WORK ITEM
Repeat each entry exactly.

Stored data

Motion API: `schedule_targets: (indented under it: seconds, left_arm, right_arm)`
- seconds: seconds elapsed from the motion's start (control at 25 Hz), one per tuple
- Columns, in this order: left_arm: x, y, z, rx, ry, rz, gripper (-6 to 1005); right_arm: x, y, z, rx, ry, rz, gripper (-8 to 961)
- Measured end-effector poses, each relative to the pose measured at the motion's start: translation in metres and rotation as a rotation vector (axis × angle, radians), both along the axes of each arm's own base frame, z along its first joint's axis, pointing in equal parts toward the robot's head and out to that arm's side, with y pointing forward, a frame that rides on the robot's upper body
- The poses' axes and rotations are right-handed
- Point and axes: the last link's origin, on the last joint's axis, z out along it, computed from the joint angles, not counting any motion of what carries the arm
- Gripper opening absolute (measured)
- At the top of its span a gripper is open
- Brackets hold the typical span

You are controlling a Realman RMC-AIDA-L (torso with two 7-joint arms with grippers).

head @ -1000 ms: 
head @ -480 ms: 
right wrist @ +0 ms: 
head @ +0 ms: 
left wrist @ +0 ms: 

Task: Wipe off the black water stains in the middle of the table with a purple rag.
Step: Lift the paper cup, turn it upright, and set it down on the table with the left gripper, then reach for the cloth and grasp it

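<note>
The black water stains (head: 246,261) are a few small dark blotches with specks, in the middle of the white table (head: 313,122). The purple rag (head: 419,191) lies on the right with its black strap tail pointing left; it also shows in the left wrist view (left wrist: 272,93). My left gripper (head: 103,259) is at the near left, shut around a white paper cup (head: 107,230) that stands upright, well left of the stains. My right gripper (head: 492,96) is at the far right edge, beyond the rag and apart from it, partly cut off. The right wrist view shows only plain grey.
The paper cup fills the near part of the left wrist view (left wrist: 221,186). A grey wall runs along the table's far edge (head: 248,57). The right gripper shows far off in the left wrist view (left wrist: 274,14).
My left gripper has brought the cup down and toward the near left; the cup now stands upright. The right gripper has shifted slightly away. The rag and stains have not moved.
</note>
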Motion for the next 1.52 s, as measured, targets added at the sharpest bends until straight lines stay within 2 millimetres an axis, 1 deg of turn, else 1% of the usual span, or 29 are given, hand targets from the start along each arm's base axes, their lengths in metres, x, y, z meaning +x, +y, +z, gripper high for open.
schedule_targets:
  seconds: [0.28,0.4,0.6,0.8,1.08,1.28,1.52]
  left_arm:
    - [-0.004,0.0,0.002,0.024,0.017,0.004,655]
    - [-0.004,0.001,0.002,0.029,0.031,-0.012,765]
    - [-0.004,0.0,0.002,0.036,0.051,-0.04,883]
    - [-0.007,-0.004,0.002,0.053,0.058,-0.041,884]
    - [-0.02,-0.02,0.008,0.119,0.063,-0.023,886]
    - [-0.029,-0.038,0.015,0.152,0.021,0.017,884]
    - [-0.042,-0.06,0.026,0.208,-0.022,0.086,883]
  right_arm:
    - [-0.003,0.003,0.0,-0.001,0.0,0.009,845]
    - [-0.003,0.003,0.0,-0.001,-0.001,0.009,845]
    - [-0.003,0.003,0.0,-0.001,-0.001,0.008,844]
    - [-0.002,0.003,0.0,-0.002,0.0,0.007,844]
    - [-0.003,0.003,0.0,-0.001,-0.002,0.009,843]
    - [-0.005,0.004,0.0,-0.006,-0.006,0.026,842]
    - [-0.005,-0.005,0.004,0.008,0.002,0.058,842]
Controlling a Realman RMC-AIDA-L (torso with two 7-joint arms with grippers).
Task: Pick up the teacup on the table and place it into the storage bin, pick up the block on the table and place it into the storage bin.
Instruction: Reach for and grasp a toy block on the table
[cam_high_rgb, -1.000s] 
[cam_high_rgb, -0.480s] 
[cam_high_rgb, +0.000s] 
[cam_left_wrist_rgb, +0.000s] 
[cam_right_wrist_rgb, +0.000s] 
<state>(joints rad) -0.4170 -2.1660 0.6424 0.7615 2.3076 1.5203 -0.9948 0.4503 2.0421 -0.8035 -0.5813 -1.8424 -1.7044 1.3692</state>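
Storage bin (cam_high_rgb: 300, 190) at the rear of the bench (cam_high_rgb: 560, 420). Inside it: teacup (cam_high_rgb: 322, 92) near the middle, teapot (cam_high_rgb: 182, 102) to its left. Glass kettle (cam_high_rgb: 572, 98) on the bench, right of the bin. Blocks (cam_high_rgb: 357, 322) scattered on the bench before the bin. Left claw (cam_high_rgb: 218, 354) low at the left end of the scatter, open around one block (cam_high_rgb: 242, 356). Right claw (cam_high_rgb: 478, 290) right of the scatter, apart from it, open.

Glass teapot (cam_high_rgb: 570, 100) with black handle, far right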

FINAL ANSWER
Motion API: `schedule_targets: (indented under it: seconds, left_arm, right_arm)`
- seconds: seconds elapsed from the motion's start (control at 25 Hz), one per tuple
- Columns, in this order: left_arm: x, y, z, rx, ry, rz, gripper (-6 to 1005); right_arm: x, y, z, rx, ry, rz, gripper (-8 to 961)
- Measured end-effector poses, each relative to the pose measured at the motion's start: translation in metres and rotation as a rotation vector (axis × angle, radians), both along the axes of each arm's own base frame, z along its first joint's axis, pointing in equal parts toward the robot's head and out to that arm's side, with y pointing forward, a frame that rides on the robot's upper body
- The poses' axes and rotations are right-handed
- Point and axes: the last link's origin, on the last joint's axis, z out along it, computed from the joint angles, not counting any motion of what carries the arm
- Gripper opening absolute (measured)
- At the top of its span a gripper is open
- Brackets hold the typical span

You are controlling a Realman RMC-AIDA-L (torso with two 7-joint arms with grippers).

head @ -1000 ms: 
head @ -480 ms: 
right wrist @ +0 ms: 
head @ +0 ms: 
left wrist @ +0 ms: 

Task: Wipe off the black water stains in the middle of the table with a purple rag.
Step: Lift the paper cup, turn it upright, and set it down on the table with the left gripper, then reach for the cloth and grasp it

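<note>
The black water stains (head: 246,261) are a few small dark blotches with specks, in the middle of the white table (head: 313,122). The purple rag (head: 419,191) lies on the right with its black strap tail pointing left; it also shows in the left wrist view (left wrist: 272,93). My left gripper (head: 103,259) is at the near left, shut around a white paper cup (head: 107,230) that stands upright, well left of the stains. My right gripper (head: 492,96) is at the far right edge, beyond the rag and apart from it, partly cut off. The right wrist view shows only plain grey.
The paper cup fills the near part of the left wrist view (left wrist: 221,186). A grey wall runs along the table's far edge (head: 248,57). The right gripper shows far off in the left wrist view (left wrist: 274,14).
My left gripper has brought the cup down and toward the near left; the cup now stands upright. The right gripper has shifted slightly away. The rag and stains have not moved.
</note>
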Motion for the next 1.52 s, as measured, targets added at the sharpest bends until straight lines stay within 2 millimetres an axis, 1 deg of turn, else 1% of the usual span, or 29 are given, hand targets from the start along each arm's base axes, their lengths in metres, x, y, z meaning +x, +y, +z, gripper high for open.
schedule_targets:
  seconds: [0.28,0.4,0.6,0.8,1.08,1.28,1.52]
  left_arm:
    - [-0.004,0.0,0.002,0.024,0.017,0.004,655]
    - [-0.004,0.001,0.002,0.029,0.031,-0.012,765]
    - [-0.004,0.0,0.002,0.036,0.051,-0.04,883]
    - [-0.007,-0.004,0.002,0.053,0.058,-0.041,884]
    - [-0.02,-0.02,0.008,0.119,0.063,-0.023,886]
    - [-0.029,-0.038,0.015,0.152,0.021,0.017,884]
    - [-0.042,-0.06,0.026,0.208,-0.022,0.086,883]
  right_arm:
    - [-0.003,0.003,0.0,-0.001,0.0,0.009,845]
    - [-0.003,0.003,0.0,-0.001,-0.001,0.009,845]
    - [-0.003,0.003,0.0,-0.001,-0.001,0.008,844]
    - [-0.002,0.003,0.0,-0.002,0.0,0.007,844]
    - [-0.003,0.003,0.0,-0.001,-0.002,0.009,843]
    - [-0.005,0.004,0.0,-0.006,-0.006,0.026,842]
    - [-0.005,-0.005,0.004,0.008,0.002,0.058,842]
Controlling a Realman RMC-AIDA-L (torso with two 7-joint arms with grippers).
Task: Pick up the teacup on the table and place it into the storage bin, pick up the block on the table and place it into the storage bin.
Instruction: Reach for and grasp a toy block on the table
[cam_high_rgb, -1.000s] 
[cam_high_rgb, -0.480s] 
[cam_high_rgb, +0.000s] 
[cam_left_wrist_rgb, +0.000s] 
[cam_right_wrist_rgb, +0.000s] 
<state>(joints rad) -0.4170 -2.1660 0.6424 0.7615 2.3076 1.5203 -0.9948 0.4503 2.0421 -0.8035 -0.5813 -1.8424 -1.7044 1.3692</state>
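Storage bin (cam_high_rgb: 300, 190) at the rear of the bench (cam_high_rgb: 560, 420). Inside it: teacup (cam_high_rgb: 322, 92) near the middle, teapot (cam_high_rgb: 182, 102) to its left. Glass kettle (cam_high_rgb: 572, 98) on the bench, right of the bin. Blocks (cam_high_rgb: 357, 322) scattered on the bench before the bin. Left claw (cam_high_rgb: 218, 354) low at the left end of the scatter, open around one block (cam_high_rgb: 242, 356). Right claw (cam_high_rgb: 478, 290) right of the scatter, apart from it, open.

Glass teapot (cam_high_rgb: 570, 100) with black handle, far right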

Work on the exercise is now finished.